Kazakhstan · Money and mortgage
How to choose a mortgage and not overpay the bank
Total cost of credit versus the nominal rate, fixed versus floating, mandatory versus optional insurance, early-repayment terms — analysis for a Kazakh mortgage.
Mortgage advertising always shows one number — the annual rate. That number almost never reflects what you will actually pay the bank. Origination fees, mandatory life and property insurance, special terms on a floating rate, early-repayment penalties — all of these go into the total cost of credit. Mortgage offers must be compared on that, not on the advertised rate.
§ 01
Total cost of credit — the only number that matters
- 01What it is and where to look
The total cost of credit (PSK) is an indicator that includes every payment on the loan: interest, fees, insurance, mandatory payments to third parties. By Kazakh law, banks must state it in the contract. Compare PSK across banks — the difference from the advertised rate can be 2–5 percentage points.
- 02How the overpayment is calculated
Ask each bank for the full repayment schedule (amortisation schedule). Add up all the payments over the full term and subtract the loan amount. That is your real overpayment. On a KZT 30 m loan at 12% for 15 years the overpayment is about KZT 32 m — you give the bank more than the flat cost.
- 03Origination fees
Some banks charge a one-off origination fee: 0.5–2% of the loan.
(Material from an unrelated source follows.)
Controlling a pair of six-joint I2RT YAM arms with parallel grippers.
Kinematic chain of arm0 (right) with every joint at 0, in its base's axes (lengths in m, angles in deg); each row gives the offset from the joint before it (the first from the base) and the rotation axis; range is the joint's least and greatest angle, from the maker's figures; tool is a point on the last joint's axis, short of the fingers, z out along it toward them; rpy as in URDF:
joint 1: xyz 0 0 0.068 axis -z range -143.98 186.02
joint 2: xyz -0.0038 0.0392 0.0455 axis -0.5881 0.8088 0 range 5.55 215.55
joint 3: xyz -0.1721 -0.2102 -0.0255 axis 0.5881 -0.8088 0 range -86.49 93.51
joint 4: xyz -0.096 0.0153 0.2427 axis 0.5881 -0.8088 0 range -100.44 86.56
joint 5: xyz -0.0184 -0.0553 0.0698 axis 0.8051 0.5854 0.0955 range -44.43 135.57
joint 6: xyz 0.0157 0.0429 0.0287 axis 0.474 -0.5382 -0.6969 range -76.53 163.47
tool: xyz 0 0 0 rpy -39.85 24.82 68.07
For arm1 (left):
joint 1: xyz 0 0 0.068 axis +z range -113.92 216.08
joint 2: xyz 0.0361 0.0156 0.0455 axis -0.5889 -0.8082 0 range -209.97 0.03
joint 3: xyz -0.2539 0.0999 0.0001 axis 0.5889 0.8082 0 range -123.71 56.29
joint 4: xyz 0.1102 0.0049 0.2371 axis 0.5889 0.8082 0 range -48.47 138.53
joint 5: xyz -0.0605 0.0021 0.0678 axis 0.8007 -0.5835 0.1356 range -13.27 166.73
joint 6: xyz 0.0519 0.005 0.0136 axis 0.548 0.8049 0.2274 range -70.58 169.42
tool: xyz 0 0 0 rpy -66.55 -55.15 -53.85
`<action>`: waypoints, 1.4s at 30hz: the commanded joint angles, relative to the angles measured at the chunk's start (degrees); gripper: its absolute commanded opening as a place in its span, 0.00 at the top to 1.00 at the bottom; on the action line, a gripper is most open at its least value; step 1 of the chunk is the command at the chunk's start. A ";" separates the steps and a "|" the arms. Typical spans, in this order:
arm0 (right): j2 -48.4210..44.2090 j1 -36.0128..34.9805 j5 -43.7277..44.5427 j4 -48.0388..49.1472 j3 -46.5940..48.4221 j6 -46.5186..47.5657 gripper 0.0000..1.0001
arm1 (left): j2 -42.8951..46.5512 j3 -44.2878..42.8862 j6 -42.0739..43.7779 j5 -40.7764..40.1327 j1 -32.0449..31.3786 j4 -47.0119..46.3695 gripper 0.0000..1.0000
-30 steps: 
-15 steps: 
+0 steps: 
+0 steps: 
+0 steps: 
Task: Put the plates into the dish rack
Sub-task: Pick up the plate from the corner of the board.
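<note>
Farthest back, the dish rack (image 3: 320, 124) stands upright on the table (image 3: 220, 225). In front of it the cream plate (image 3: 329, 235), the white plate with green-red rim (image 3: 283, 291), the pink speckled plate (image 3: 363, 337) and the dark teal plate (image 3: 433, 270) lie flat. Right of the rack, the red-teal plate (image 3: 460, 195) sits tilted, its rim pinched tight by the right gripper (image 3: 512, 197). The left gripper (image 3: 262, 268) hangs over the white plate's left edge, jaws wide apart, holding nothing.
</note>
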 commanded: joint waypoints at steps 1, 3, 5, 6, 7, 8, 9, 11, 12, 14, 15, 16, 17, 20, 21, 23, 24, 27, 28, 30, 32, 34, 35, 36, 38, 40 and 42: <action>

On KZT 30 m that is KZT 150,000–600,000 up front. 'A rate of 10% with no fee' is often better than 'a rate of 9% with a 1% fee'.
§ 02
Fixed and floating rate
- 01Fixed: predictability
The rate does not change for the whole term, even if the National Bank of Kazakhstan policy rate rises. You know the monthly payment exactly — that simplifies budgeting years ahead. A fixed rate is usually a little higher than a floating one: you pay a 'certainty premium'.
- 02Floating: a risk that is hard to assess
A floating rate is linked to the NBK base rate plus a fixed bank margin. If the NBK rate rises by 3%, your payment can rise by 15–25%. Take a floating rate only if you understand that risk and have an income buffer to absorb it.
- 03Hybrid options
Some banks offer a fixed rate for the first 3–5 years, then floating. It can look attractive, but important to understand: in those early years most of the payment goes to interest, and if the rate then rises, refinancing may not be worthwhile.
§ 03
Insurance: mandatory or not
- 01Collateral insurance — mandatory
Insuring the collateral (the flat itself) against physical damage is a legal requirement for a mortgage. Cost: roughly 0.1–0.3% of the flat's value per year. You may choose the insurer yourself — you are not obliged to use a company affiliated with the bank, which is usually more expensive.
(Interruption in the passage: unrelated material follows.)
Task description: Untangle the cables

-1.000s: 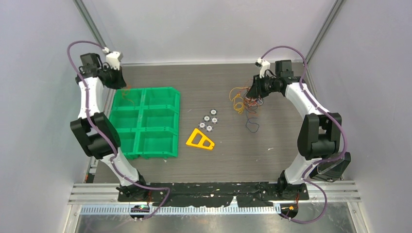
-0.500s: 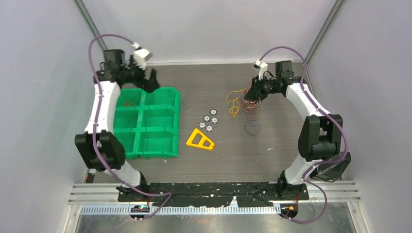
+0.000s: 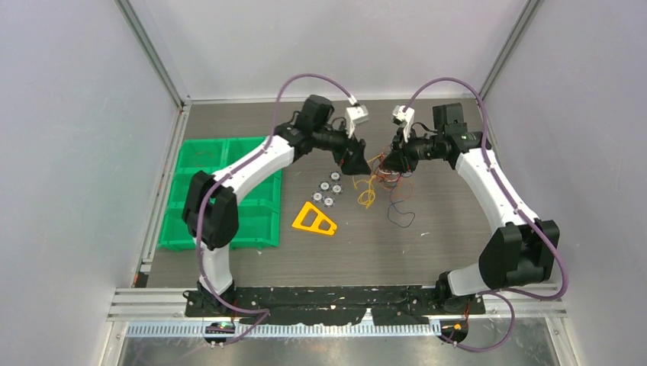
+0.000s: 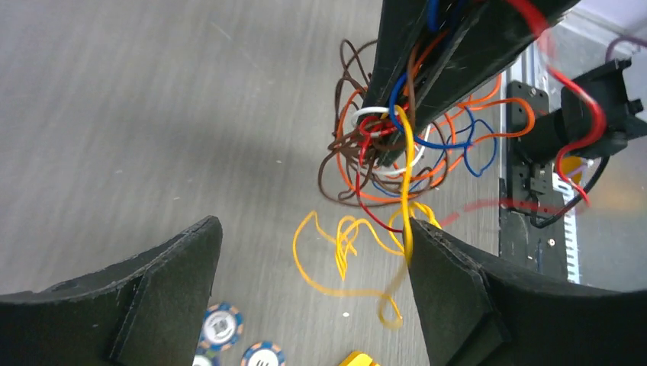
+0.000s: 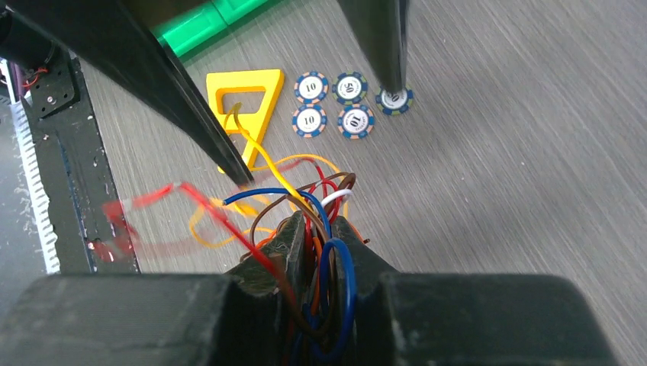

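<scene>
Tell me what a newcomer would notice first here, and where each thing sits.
A bright tangle of cables is pinched in the right gripper at the far middle of the table, with yellow loops trailing onto the surface. The left gripper stands wide open right beside it. A green tray fills the left side, with poker chips and a yellow triangle between.

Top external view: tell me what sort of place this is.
Probably a robotics lab test cell: a left arm and right arm bolted at a table edge, plain grey walls boxing it in, and practice props such as tangled cables, poker chips and a green tray.
</scene>
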Controlling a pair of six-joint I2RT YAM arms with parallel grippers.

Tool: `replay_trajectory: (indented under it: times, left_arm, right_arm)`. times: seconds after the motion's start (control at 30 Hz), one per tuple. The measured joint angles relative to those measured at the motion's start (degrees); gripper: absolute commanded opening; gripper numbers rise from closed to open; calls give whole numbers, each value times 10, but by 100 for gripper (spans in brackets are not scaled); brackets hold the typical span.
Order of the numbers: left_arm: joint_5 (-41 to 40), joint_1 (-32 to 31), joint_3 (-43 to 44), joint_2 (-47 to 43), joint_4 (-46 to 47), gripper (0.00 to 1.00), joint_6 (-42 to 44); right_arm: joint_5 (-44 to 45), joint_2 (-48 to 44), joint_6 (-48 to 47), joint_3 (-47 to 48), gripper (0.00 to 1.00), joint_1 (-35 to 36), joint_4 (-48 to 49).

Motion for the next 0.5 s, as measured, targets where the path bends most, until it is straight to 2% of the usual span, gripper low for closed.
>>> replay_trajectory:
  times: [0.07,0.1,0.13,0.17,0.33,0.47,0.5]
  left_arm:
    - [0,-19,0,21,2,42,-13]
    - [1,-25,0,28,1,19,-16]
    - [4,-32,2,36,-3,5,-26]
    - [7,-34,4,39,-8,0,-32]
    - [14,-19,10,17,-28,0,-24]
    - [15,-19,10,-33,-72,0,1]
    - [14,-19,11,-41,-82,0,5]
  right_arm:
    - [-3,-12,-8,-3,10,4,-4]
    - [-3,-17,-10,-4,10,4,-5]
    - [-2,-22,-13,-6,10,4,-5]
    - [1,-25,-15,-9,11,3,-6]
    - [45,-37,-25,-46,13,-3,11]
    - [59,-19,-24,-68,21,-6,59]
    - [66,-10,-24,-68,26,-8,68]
- 02Life insurance — optional but important
The bank cannot impose life insurance as mandatory, but without it they often offer a rate 0.5–2% higher. Do the maths: if the saving from a lower rate exceeds the policy cost, insuring is better.
- 03Insurance you don't need
Job-loss insurance and extended 'legal packages' added at loan disbursement are often sold. Read what is actually covered. If the payout conditions are tight or the coverage amount is symbolic, decline and save.
§ 04
Early repayment
- 01Early-repayment moratorium
Some banks forbid early repayment in the first 6–12 months or charge a penalty. Ask about this before signing. If you plan to pay down faster, this clause must be penalty-free. Even small early payments disproportionately reduce the overpayment on a long-term loan.
- 02Reduce the term or the payment
On a partial early repayment, banks usually offer two options: shorten the term (same payment) or reduce the monthly payment (same term). Shortening the term saves significantly more on interest. Reducing the payment is better if your income is unstable.
⚠ This material is for informational purposes only and does not replace legal advice. For major transactions always work with a qualified specialist in your country.